The conclusion that measurements of length must remain constant for all observers pointed to exactly where at least some problem in the existing theory had to be located. Yet even knowing almost exactly where to look for that problem, and almost exactly what to look for, it still took more than a year to identify exactly what was breaking down in the existing theory and understand how to construct these figures to make this problem more easily visible. But once this second problem was found, exactly where the solution to the first problem said it would be, that gave these findings a level of confidence even beyond the laws of physics.

More information will be provided about this derivation once the solution for the problem concerning relativistic mass is opened for discussion. In the mean time, that solution contains speculations that would be inappropriate before any agreement is reached that there is even a problem in the existing theory.

The problem in the relativity of simultaneity shown in these illustrations is obviously a serious problem for the existing theory, but this will not be a problem for physics itself. On the contrary, this problem in the existing theory provides a rare opportunity for physics to move forward faster than perhaps ever before.

The solution to the mass problem discussed in the section above (the solution that pointed to where some problem in the existing theory had to be located) is a fully workable solution to the problem of how a force of acceleration could increase the momentum of high energy particles without changing their mass or speed, and how that could explain the constant speed of light measured in all inertial frames.

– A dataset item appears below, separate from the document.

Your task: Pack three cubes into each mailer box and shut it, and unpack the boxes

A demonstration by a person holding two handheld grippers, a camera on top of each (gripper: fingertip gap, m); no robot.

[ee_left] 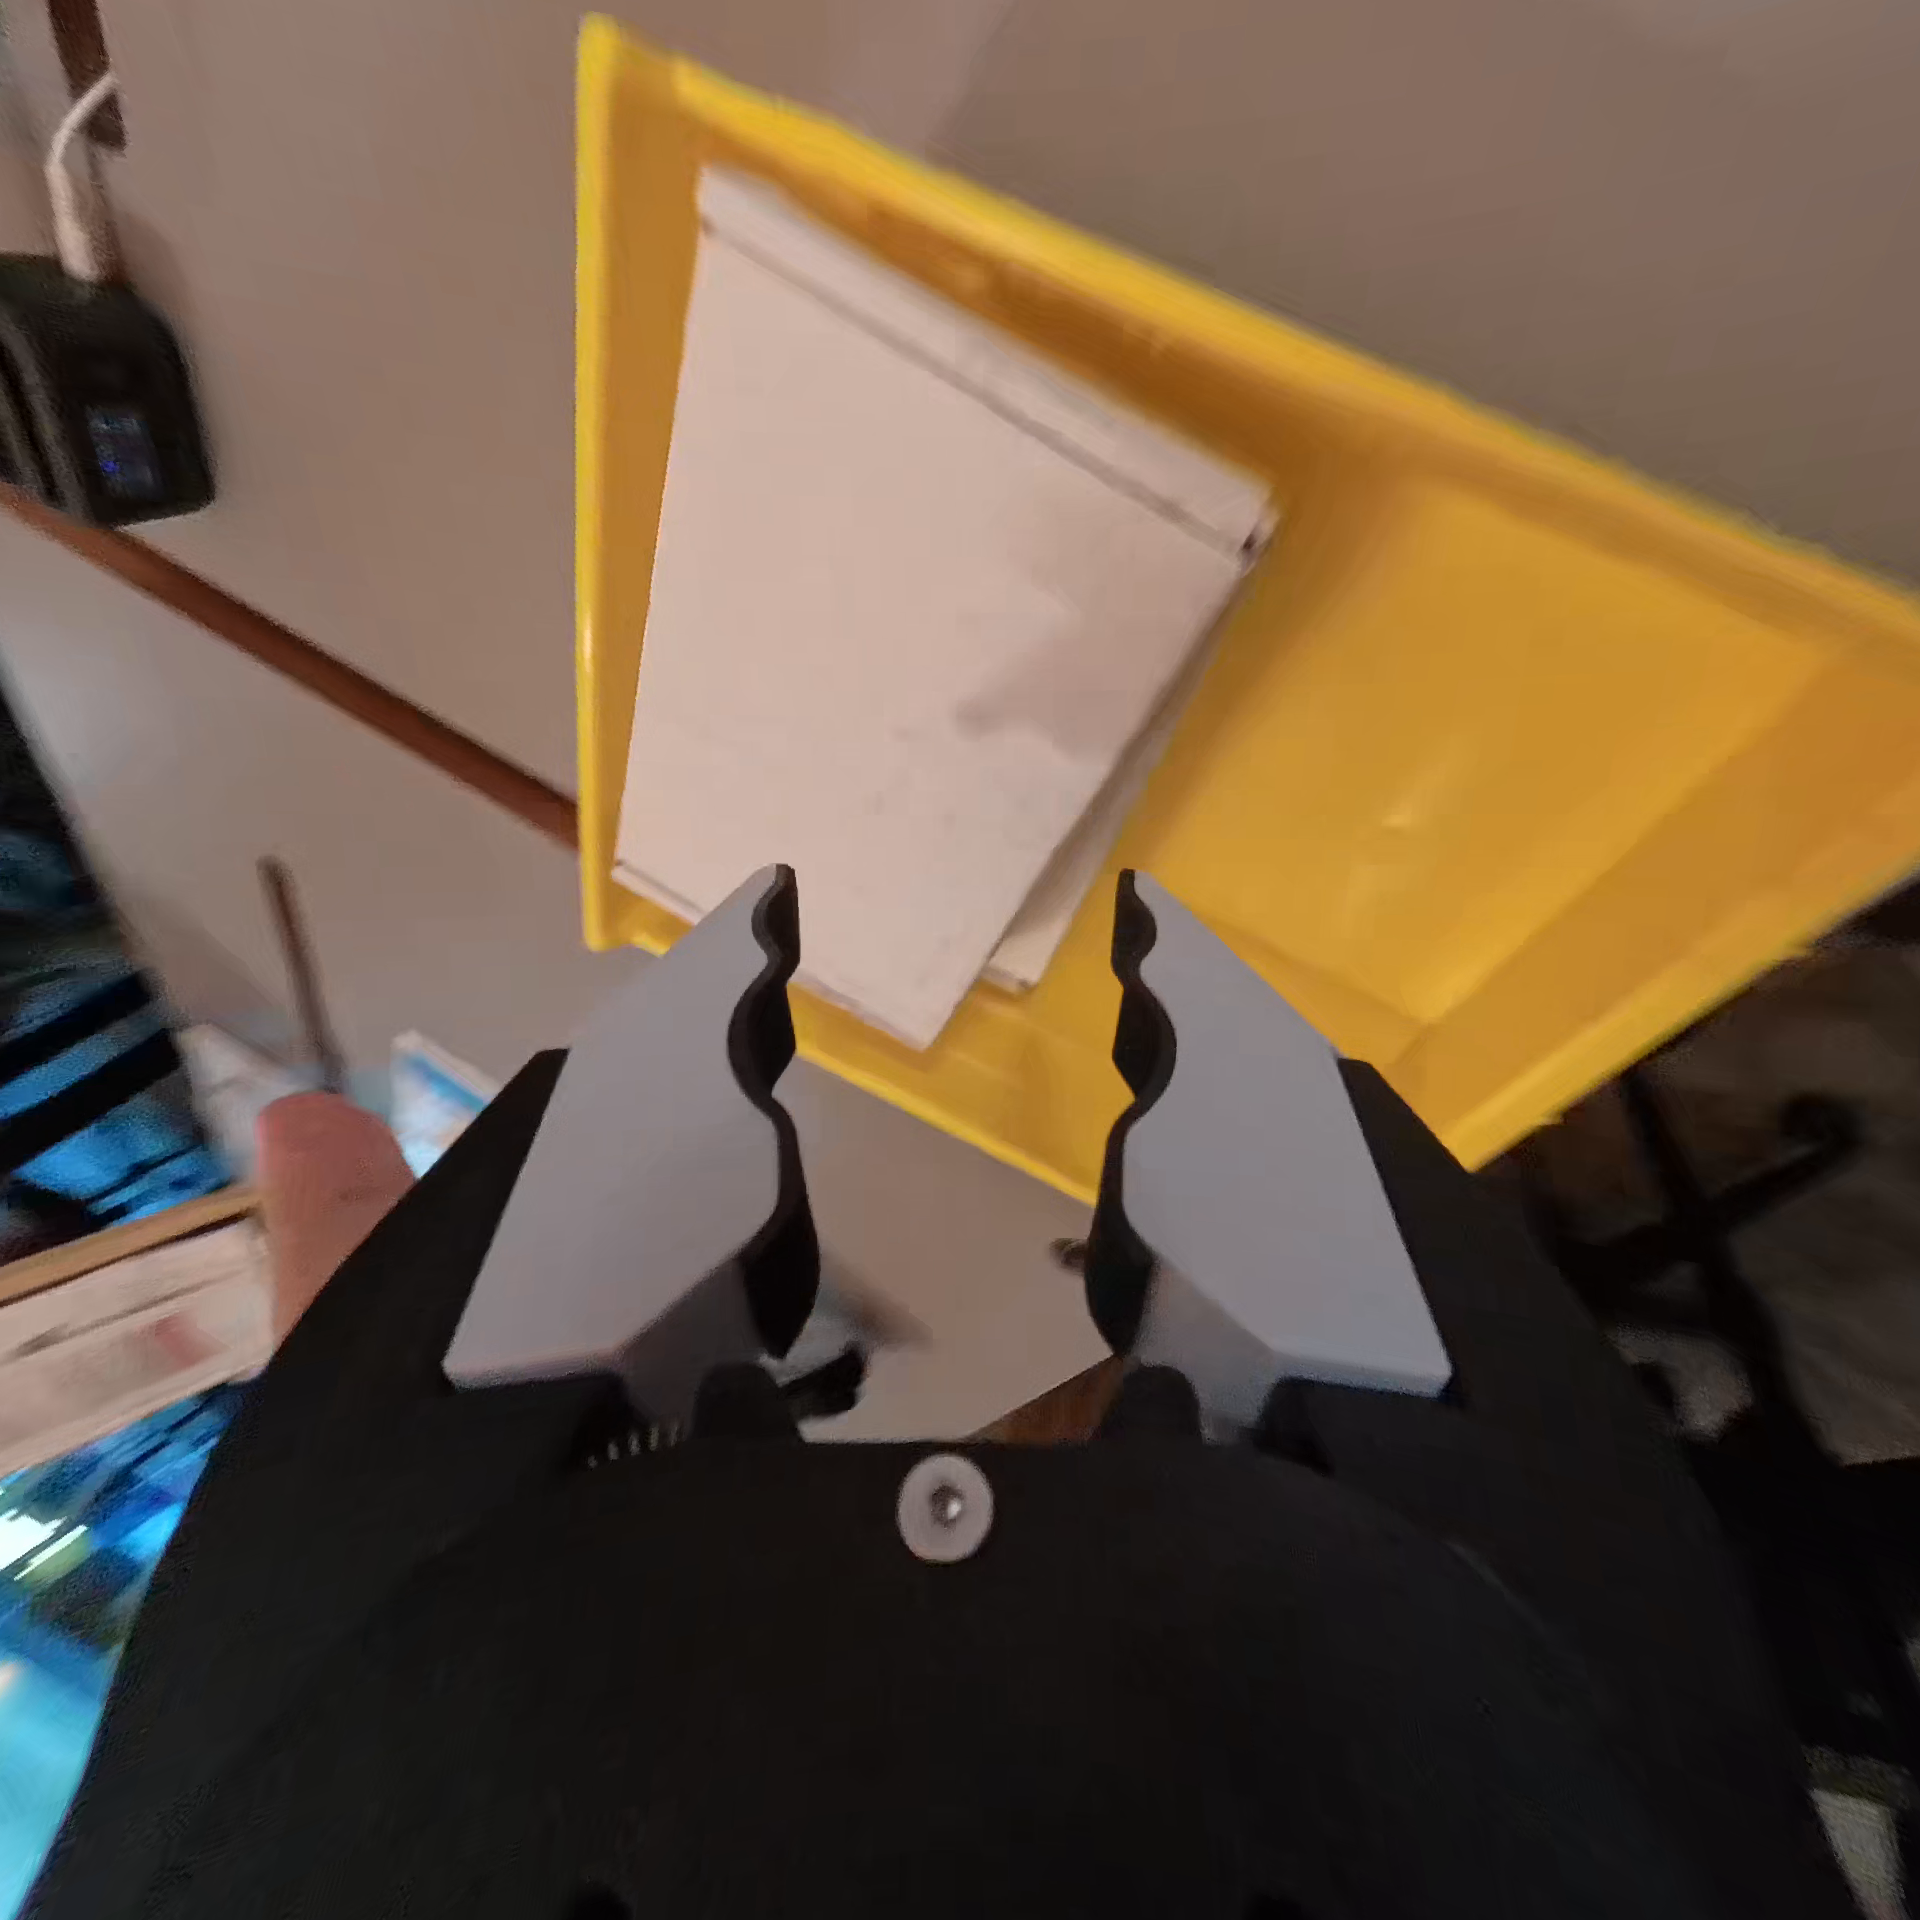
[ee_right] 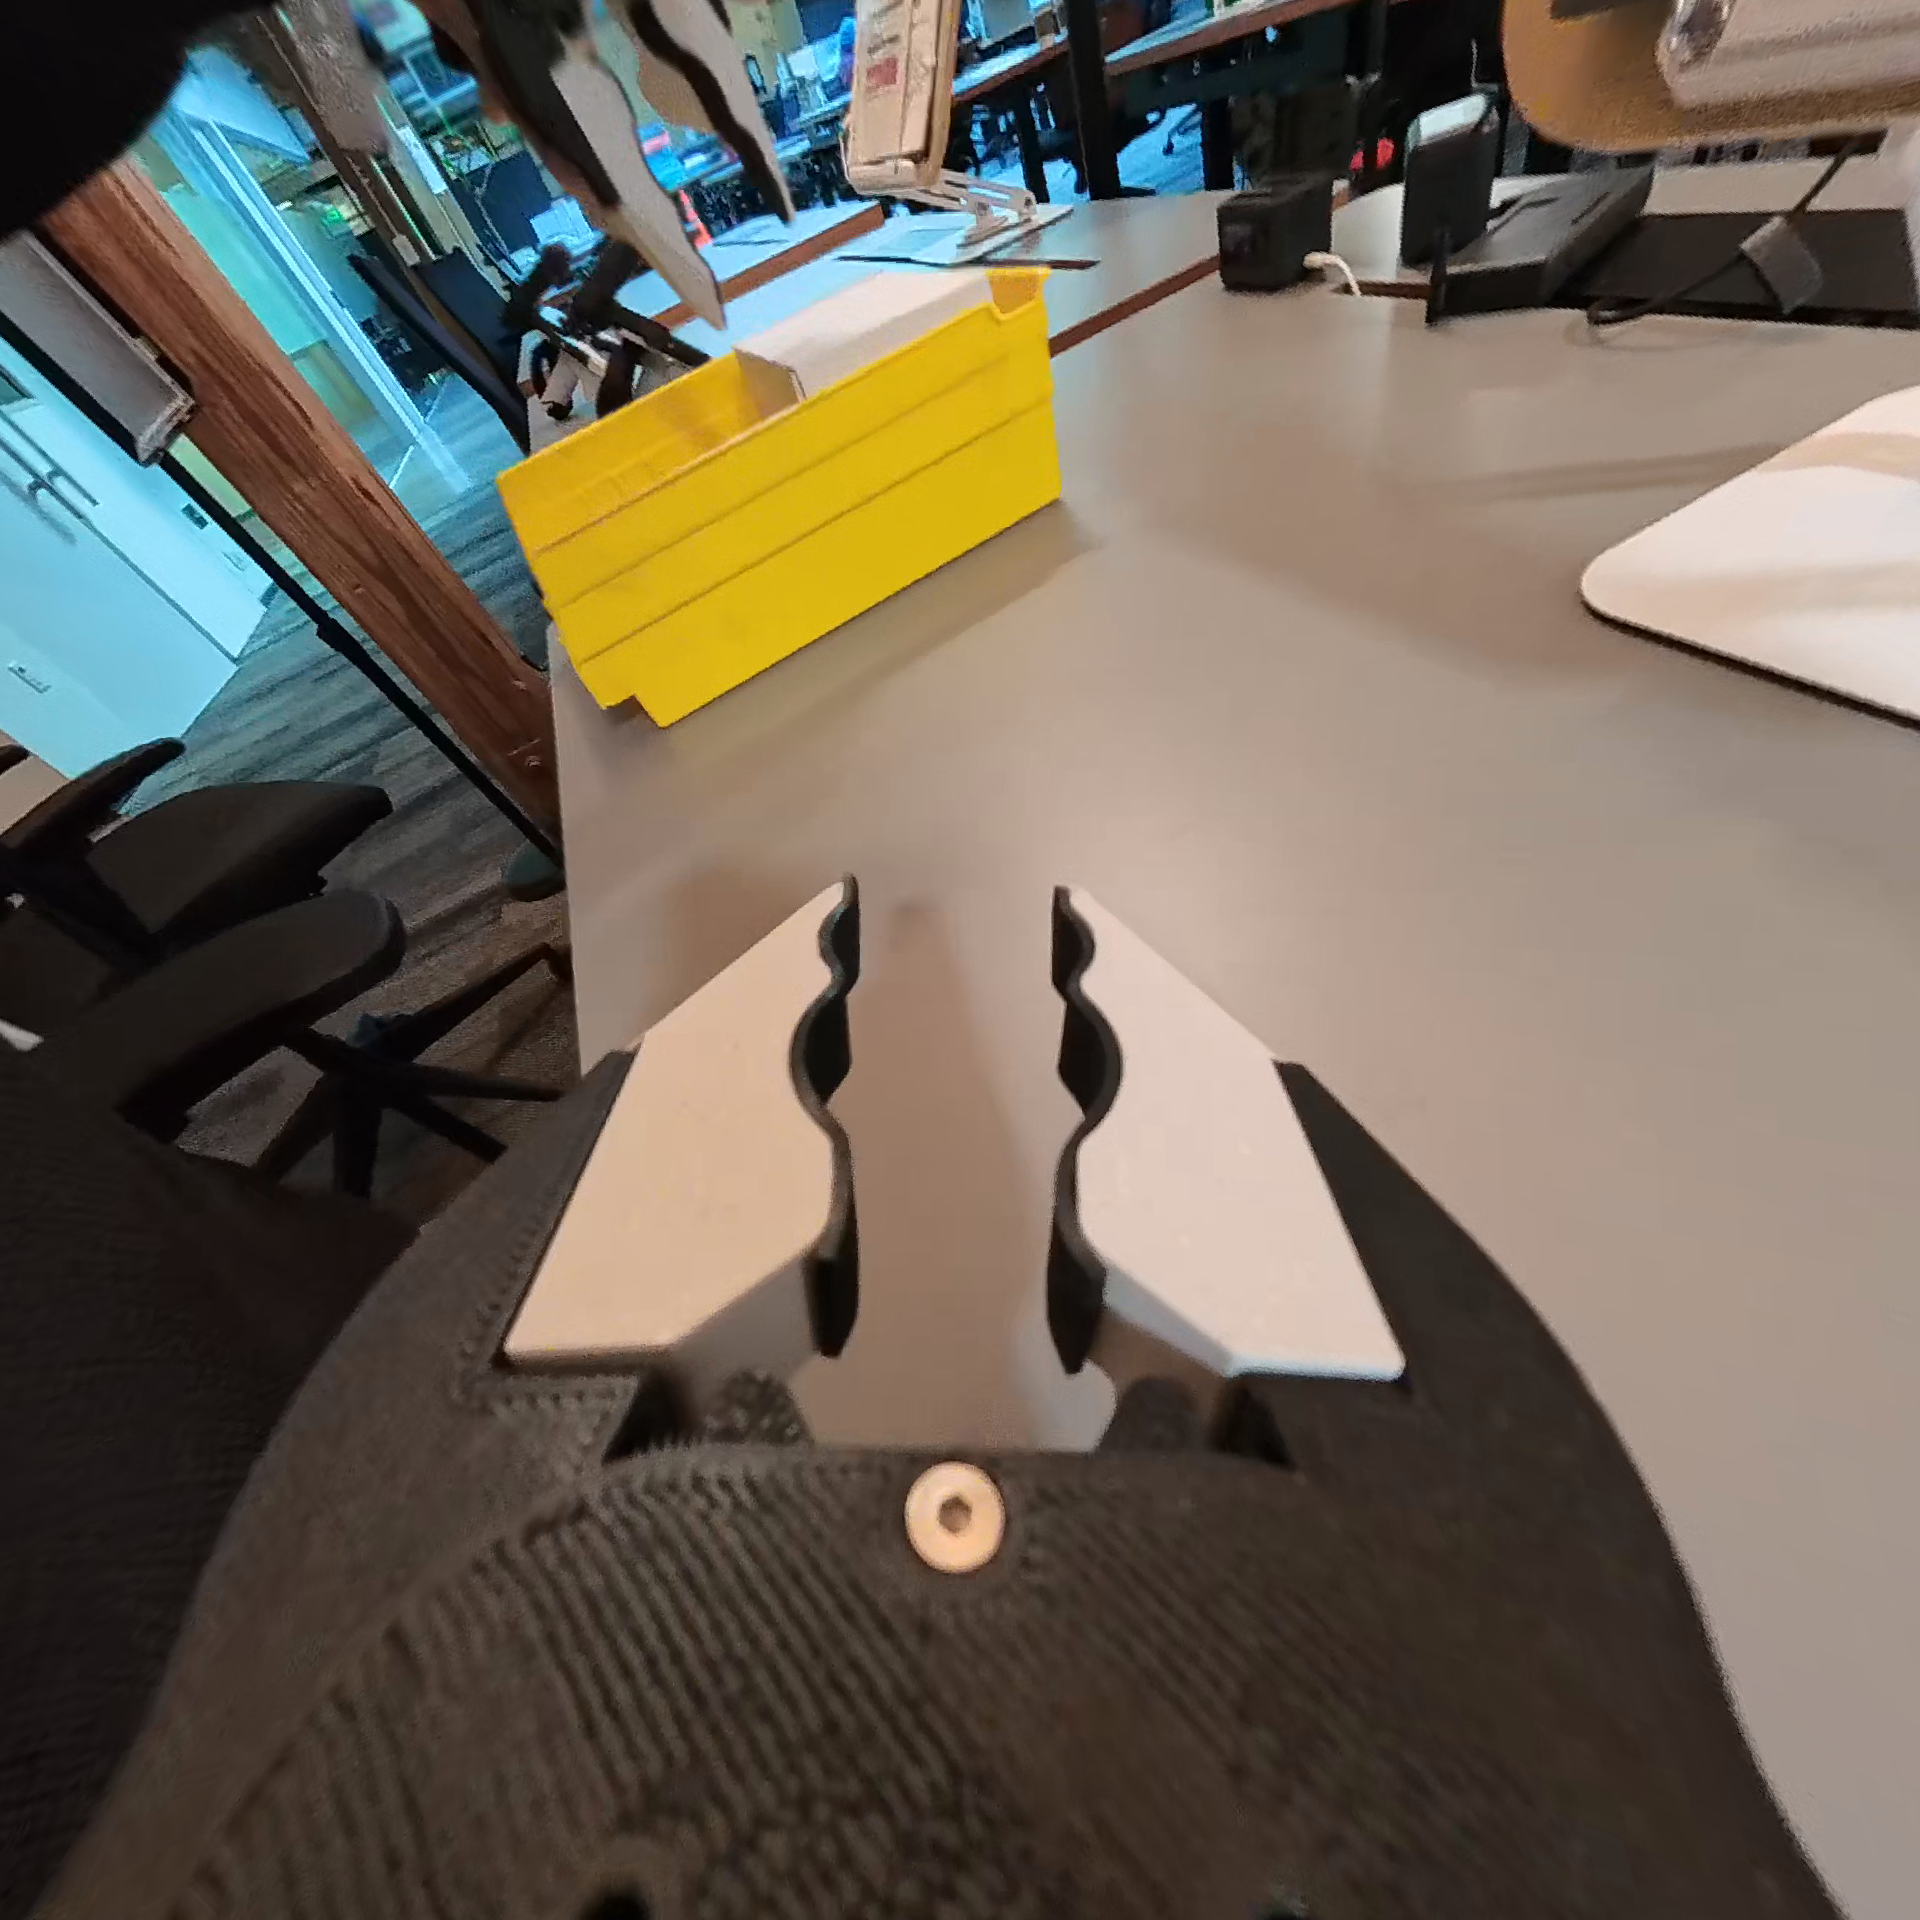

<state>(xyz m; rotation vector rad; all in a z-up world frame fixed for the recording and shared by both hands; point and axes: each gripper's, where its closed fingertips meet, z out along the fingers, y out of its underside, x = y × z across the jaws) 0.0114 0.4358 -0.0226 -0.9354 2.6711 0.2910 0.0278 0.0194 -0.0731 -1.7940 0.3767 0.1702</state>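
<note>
Grey tabletop (ee_right: 1351, 831) before me, wooden post (ee_right: 312, 499) at its left edge, black office chairs (ee_right: 208, 883) beside the post, glass partitions beyond.

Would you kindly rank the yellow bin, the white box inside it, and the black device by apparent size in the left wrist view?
1. Yellow bin
2. White box
3. Black device, though it sits farther off and is cut by the frame edge, so its rank is unsure.
</note>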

It also answers the question in Figure C concerning that counterintuitive behavior of light, and it explains all the empirical findings of relativity explained by the existing theory. It does this more concisely and coherently than the existing theory, and most important, it does all this without requiring the concept of simultaneity to be relative.

The same solution also solves a number of other problems in the literature that no earlier theory has been able to solve, such as the discrepancy between relativity theory and quantum mechanics concerning the structure of space and nature of gravity, the awkward theoretical problems that would result from being able to travel backwards in time, and the curiously similar characteristics of particles resulting from collisions at higher and higher energies (see references).

There will undoubtedly be suggestions put forward by many different authors to solve all of these problems once it is recognized that there is at least some problem in the existing theory. Once that happens, the solution to the related problems described above will be posted on these pages to add to those considerations.

And once the problem summarized in Figure C is recognized and solved, no matter what solution for that problem is finally accepted, there will then be an opportunity to re-evaluate all of the empirical evidence in this area, and physics itself will move rapidly ahead. So, this problem for the existing theory will not be a problem for physics. It will be an opportunity for physics to resolve some earlier conflicts and move forward.